Rat Island, a windswept hunk of tundra in the Aleutians, has had no rats for two years. Now, fittingly, it has a new official name.
On May 10, the U.S. Board on Geographic Names changed the name to Hawadax Island, the designation that will henceforth appear on maps and government documents.
The effort to change the name was led by Karen Pletnikoff of the Aleutian Pribilof Islands Association.
"Since the island is now rat-free," she told the board, "an appropriate Unangas/Unangan (Aleut) name should be restored to reflect both the true history of the island and celebrate the success of removing invasive species from essential habitat."
Pletnikoff demonstrated that the most attested Native name for the uninhabited island was Hawadax. A press release from the APIA says the word means "those two over there," describing two knolls that rise over the rest of the island.
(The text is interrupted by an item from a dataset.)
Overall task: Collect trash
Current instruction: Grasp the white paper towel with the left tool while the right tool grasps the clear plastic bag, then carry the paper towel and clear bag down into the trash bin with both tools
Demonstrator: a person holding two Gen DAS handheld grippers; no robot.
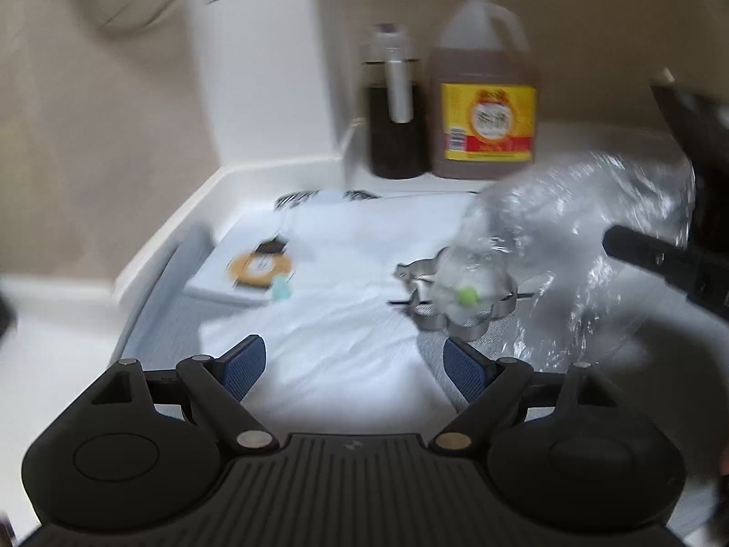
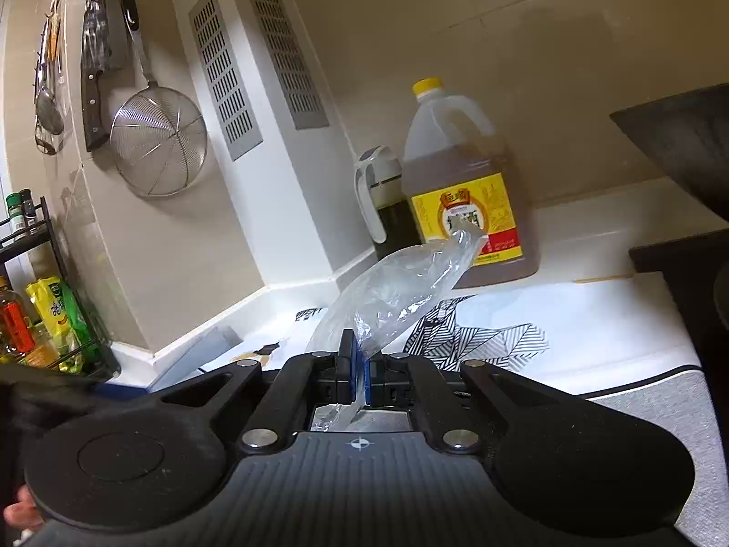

The island got its European name -- followed in different languages by Russian, French and English cartographers -- from rodents that survived a shipwreck on its coast, supposedly in 1780. The rats thrived and multiplied on the previously predator-free island, devouring nesting birds, their eggs and chicks.
In 2008, The Nature Conservancy and Island Conservation, along with the U.S. Fish & Wildlife Service, undertook an intense effort to wipe out the island's rats. Hundreds of pounds of poison was dropped from the air. The project cost at least $2.5 million.
In his book "Rat Island: Predators in Paradise and the World's Greatest Wildlife Rescue," award-winning author William Stolzenburg notes that the Alaska exterminators were using techniques that had been pioneered in New Zealand.
"It was a big collective effort," Stolzenburg said. "It took a lot of planning and a lot of money. But everything didn't go as planned."
His book chronicles hundreds of dead sea birds and bald eagles found when researchers returned to the island. Tissue samples uniformly showed that the birds -- called "non-target kills" -- had ingested the poison.
"Even some of the leaders of the project were surprised to see how many birds were inadvertently killed," Stolzenburg said. "But they got every single rat. So it was a victory, but also a wake-up call. A victory with lessons."
Since the last rat died, however, birds have rebounded on the island. A remote location and rocky cliffs make it an ideal sanctuary for puffins, auklets, murres and other birds. Storm petrels and giant song sparrows, two species that had vanished during the reign of the rats, are said to have returned.
"The significance was that this was the largest rat eradication effort in North American history," Stolzenburg said. "It now opens up the door for potentially eradicating rats on other islands in the area, particularly Kiska."
With more than 100 square miles, Kiska will present a much bigger challenge than did the 10 square miles of Hawadax Island, he said.
Stolzenburg said he hopes future exterminations will be performed as humanely as possible. In his research he discovered that rats have personalities and reactions like the human emotions of "joy, fear, anxiety, sorrow and empathy."
"It was a nasty choice they were left with," he said of the project managers. "Get rid of the rats or deal with the annual carnage of native birds. They did the right thing."
So did the Board on Geographic Names, said APIA President Dimitri Philemonof, who expressed his thanks to the board for their action and to Pletnikoff for spearheading the effort.
"The board is usually reluctant to change names that have been used on maps for a while," said Yost. The monthly meetings usually deal with naming previously unnamed geographical features or, more rarely, changing names that may be considered offensive at the present time.
The group of islands that includes Hawadax, Kiska and Amchitka, among others, will retain the collective name of the Rat Islands and the adjoining Rat Island Channel will also stay on the maps.